◆ Task objective
This calls for a verbatim copy of all the data, with no images carried over.

◆ Dataset extract
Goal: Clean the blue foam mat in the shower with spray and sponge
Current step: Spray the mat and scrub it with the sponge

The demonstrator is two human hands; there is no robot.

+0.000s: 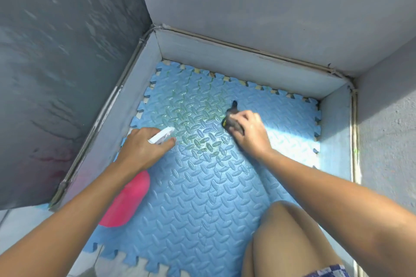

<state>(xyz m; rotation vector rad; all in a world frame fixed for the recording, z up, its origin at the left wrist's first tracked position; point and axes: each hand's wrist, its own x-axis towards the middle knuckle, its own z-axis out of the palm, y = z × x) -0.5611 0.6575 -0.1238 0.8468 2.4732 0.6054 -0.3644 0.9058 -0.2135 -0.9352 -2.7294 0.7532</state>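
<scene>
Both hands closed: left grips sprayer, right apparently sponge.

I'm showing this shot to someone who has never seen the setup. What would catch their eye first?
Most likely the blue foam mat filling the shower floor, with a greenish stained patch toward the far left corner. Next, the pink spray bottle at lower left, gripped at its white trigger head by the left hand. The right hand presses a dark sponge onto the mat at the edge of the stain.

Bare arms; blue-and-white checked shorts above a bare knee.
</scene>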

◆ Solved problem
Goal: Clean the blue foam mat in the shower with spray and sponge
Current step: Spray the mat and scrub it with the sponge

The demonstrator is two human hands; there is no robot.

+0.000s: 

<state>(xyz m; rotation vector rad; all in a world frame fixed for the recording, z up, its origin at the left wrist's first tracked position; point and axes: each hand's wrist, its own x-axis towards the middle knuckle, its own z-axis out of the palm, y = z × x) -0.5611 0.6575 -0.1238 0.8468 2.4732 0.6054 -0.3644 0.9058 -0.2135 -0.9352 -2.7294 0.7532</state>
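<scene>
Both hands closed: left grips sprayer, right apparently sponge.

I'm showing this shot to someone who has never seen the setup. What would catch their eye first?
Most likely the blue foam mat filling the shower floor, with a greenish stained patch toward the far left corner. Next, the pink spray bottle at lower left, gripped at its white trigger head by the left hand. The right hand presses a dark sponge onto the mat at the edge of the stain.

Bare arms; blue-and-white checked shorts above a bare knee.
</scene>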

This output is complete as it stands.